Tuesday, September 17, 2013

Our Gutters Are WCs At Dawn.

It is one thing to see people pouring urine and the other stuff in gutters at dawn, but when you see grown ups who should know better actually squatting and s****ing in the gutter.... SMH.

This morning as my Dad and I went for our usual jog/brisk walk, we couldn't help but comment on the pungent smell emanating from the gutter as we jogged along the street. It was a combination of remnants of the previous day's washed dishes and food particles from food vendors and, the usual human waste.
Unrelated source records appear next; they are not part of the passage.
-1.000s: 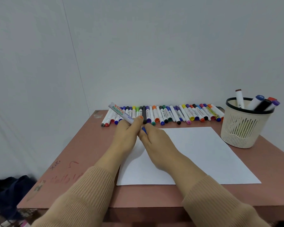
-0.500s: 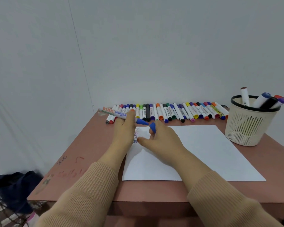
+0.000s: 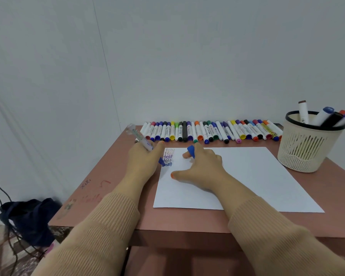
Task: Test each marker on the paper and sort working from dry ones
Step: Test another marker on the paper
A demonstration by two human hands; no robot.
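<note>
We note the cap (image 3: 191, 151) has come off within the last second: the right hand (image 3: 203, 166) holds it between curled fingers, thumb spread on the paper (image 3: 247, 176). The left hand (image 3: 143, 162) grips the blue marker (image 3: 142, 140), whose tip is now lowered beside the test words (image 3: 168, 157). In our judgement the trial stroke is imminent, with sorting pending

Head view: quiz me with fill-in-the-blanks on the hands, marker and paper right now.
The left hand holds an uncapped ____ marker at the paper.
The right hand pinches the marker's ____.
The word written repeatedly on the paper is ____.
Missing: blue; cap; test.
</note>
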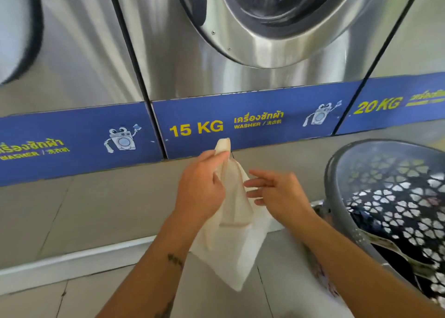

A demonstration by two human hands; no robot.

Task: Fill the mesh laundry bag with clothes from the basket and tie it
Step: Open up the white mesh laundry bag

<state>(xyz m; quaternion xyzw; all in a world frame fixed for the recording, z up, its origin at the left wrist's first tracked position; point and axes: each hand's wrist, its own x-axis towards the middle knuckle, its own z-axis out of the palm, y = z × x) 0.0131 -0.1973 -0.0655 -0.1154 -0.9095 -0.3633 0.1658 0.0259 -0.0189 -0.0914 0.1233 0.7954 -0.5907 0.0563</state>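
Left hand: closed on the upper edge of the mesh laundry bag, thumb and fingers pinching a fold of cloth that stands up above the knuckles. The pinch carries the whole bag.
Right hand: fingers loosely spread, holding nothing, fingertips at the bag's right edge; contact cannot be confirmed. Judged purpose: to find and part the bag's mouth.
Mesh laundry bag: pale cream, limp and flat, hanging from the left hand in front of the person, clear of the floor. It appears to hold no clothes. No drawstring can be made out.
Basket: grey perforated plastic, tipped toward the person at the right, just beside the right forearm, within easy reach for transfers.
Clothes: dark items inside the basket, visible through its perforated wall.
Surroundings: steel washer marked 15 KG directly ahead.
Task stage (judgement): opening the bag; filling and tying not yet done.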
Now, my Dad always carries a flashlight during our dawn sessions since we usually have to walk on a rough path at some points and the street lights aren't in abundance. This is his way of ensuring that he does not trip over stray dogs, stones etc. Anyway, back to the main story. Yes, so my Dad and I were heading back home when we heard some unusual movement. Of course, my Dad turns on his flashlight and that's when we see this squatting and doing his own thing in the gutter.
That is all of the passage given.